Write out, unaltered, each line from the top of the records below down to the line where "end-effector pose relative" appears, that line included.

* * * * * * *

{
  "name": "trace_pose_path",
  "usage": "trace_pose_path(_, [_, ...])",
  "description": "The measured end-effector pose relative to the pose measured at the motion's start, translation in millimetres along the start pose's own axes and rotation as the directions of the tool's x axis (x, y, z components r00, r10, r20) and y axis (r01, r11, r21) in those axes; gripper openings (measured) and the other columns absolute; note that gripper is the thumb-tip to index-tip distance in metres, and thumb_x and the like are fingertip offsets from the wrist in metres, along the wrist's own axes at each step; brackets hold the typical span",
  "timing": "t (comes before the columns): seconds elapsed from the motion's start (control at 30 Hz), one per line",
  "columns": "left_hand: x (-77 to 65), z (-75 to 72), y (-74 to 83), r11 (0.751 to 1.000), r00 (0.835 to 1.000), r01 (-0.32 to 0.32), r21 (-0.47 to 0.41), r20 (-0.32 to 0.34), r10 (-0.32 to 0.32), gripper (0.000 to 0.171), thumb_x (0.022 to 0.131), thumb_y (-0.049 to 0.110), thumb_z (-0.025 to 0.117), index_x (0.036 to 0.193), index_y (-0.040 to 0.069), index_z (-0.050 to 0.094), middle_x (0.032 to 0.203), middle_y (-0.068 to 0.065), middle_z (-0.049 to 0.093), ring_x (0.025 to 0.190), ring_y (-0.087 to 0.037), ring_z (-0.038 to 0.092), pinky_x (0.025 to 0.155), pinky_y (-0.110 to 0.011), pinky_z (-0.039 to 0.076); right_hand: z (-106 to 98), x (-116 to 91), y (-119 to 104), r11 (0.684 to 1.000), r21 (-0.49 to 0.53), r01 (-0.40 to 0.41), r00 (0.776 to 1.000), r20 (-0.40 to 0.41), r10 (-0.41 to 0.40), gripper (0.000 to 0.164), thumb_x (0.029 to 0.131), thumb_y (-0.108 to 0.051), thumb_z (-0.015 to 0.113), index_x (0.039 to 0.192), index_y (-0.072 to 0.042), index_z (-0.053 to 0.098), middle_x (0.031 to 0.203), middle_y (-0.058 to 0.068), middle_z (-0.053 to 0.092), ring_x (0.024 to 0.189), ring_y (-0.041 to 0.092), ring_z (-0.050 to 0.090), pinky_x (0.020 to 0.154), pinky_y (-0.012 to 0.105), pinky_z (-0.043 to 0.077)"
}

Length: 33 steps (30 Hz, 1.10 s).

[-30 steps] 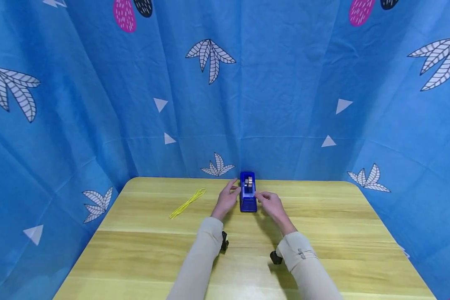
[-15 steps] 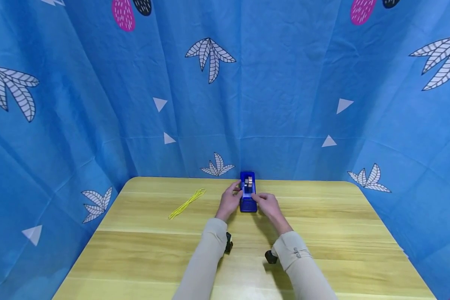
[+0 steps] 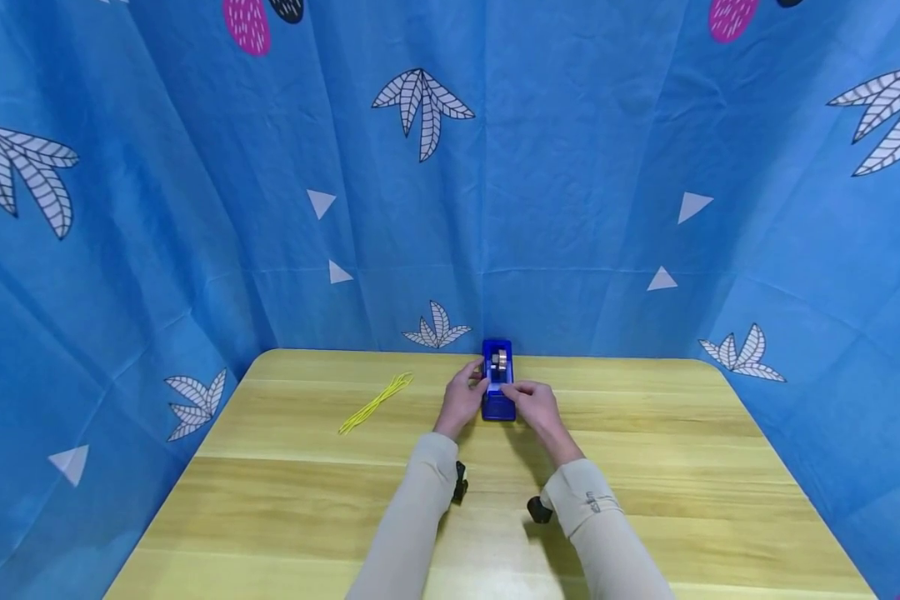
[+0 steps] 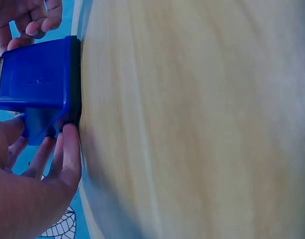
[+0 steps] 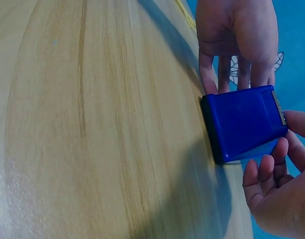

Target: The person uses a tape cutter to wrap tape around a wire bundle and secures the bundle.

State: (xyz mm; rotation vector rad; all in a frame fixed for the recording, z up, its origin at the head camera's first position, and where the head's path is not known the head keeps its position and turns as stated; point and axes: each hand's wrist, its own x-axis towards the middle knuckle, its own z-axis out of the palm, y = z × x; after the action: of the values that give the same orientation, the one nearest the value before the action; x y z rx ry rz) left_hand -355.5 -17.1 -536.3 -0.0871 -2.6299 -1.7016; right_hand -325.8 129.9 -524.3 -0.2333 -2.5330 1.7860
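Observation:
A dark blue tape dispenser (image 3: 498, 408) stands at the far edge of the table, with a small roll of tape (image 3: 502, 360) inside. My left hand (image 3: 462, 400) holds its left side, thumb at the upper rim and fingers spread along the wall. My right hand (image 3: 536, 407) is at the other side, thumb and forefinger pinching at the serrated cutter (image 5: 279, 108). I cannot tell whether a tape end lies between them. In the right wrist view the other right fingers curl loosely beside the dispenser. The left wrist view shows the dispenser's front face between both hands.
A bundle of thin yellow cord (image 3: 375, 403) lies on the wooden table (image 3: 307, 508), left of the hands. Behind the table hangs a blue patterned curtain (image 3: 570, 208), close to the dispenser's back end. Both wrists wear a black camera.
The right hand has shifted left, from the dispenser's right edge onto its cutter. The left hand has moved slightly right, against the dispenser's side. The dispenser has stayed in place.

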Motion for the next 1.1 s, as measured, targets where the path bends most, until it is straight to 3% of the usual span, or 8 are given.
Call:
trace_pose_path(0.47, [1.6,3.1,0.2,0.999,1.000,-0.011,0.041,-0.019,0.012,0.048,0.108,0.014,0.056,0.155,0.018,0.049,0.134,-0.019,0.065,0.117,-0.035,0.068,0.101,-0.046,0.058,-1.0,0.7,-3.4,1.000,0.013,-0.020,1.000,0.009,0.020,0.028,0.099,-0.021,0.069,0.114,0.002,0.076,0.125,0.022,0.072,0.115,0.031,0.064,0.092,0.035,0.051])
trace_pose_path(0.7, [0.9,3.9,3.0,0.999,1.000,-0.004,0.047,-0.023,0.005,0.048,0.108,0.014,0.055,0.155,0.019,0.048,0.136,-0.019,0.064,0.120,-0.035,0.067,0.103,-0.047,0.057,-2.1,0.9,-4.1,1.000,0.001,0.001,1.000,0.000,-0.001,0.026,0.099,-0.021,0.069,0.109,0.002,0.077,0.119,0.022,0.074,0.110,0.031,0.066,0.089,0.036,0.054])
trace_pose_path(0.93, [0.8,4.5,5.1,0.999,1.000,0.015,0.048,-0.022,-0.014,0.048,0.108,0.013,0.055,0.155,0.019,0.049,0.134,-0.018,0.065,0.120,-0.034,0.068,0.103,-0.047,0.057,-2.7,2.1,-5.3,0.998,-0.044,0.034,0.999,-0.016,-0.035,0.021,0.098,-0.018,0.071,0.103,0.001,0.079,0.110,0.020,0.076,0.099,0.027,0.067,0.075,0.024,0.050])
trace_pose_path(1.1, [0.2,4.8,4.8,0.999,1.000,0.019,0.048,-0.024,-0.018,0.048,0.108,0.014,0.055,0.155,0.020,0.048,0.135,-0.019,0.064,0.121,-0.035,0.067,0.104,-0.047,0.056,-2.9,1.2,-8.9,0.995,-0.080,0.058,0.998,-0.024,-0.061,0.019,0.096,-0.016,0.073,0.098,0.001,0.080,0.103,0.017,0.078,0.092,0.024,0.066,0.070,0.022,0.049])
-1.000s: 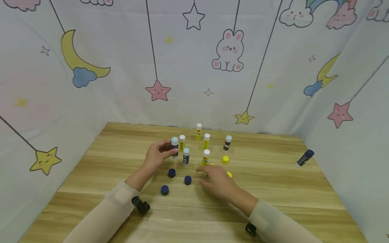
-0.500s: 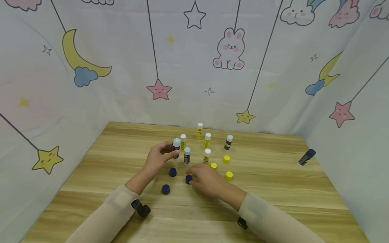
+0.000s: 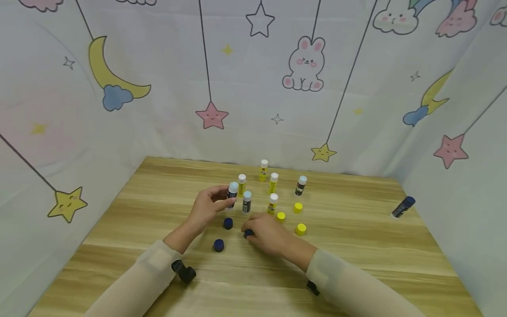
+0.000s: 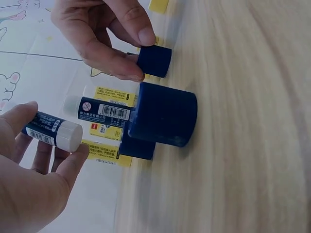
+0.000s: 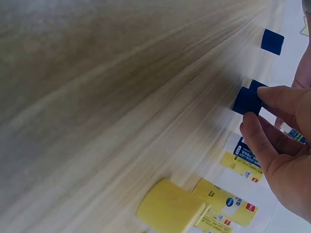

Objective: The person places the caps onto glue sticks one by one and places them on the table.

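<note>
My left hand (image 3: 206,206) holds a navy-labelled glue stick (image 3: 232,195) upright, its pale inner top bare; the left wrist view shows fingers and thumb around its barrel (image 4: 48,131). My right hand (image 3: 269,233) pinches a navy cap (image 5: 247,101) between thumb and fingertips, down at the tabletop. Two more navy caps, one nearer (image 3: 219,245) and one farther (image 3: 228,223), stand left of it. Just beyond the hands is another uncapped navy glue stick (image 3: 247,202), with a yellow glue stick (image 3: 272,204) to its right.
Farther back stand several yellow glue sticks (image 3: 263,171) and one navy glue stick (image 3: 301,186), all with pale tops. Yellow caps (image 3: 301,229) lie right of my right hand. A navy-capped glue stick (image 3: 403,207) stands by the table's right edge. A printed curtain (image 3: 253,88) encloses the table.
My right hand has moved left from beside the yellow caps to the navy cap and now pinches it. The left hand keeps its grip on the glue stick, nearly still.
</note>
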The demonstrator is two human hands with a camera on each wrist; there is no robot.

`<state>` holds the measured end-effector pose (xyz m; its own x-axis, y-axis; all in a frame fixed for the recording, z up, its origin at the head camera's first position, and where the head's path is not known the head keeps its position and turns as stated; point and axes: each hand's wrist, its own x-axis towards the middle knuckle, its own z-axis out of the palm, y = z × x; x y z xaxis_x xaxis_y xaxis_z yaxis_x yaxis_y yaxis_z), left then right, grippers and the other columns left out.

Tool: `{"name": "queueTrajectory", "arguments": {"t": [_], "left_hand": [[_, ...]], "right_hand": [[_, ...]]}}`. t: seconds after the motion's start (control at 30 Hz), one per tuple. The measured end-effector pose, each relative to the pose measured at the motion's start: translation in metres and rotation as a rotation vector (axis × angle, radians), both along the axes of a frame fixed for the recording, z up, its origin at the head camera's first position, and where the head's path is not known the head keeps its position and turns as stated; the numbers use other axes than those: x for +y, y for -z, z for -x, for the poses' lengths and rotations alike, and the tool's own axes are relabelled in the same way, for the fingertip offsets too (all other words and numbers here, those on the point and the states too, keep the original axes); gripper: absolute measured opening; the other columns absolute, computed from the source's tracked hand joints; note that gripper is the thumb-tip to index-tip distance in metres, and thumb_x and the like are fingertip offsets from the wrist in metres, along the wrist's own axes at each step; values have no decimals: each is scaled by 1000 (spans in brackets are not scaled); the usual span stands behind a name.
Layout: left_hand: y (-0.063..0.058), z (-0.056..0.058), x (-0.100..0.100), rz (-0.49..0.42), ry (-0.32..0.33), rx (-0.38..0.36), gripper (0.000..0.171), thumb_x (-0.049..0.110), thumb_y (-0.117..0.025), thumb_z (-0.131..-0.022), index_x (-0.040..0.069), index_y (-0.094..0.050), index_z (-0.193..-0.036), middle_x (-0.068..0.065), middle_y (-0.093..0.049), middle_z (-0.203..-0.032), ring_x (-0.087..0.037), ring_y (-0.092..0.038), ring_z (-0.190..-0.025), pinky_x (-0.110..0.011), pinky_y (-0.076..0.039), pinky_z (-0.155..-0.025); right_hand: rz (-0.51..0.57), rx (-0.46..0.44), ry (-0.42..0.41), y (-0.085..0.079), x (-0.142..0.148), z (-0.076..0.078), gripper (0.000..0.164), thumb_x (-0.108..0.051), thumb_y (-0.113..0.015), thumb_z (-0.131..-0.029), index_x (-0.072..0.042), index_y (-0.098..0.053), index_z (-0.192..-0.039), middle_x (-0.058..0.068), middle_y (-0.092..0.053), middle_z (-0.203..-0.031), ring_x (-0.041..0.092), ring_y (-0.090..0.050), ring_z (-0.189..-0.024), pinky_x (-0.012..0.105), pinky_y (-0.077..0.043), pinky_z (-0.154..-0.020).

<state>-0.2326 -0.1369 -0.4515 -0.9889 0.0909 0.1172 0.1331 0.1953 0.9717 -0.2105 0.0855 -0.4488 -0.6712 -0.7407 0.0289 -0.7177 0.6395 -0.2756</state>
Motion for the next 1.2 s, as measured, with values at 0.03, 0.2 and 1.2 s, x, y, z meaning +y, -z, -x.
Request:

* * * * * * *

_Response to the task_
{
  "name": "trace_pose_path",
  "usage": "trace_pose_path(_, [_, ...])",
  "description": "The measured end-effector pose relative to the pose measured at the motion's start, translation in millimetres along the start pose's own axes and rotation as the directions of the tool's x axis (x, y, z components r00, r10, r20) and y axis (r01, r11, r21) in those axes; gripper openings (measured) and the other columns absolute; note that gripper is the thumb-tip to index-tip distance in metres, and thumb_x and the like are fingertip offsets from the wrist in metres, along the wrist's own axes at each step; brackets hold the typical span",

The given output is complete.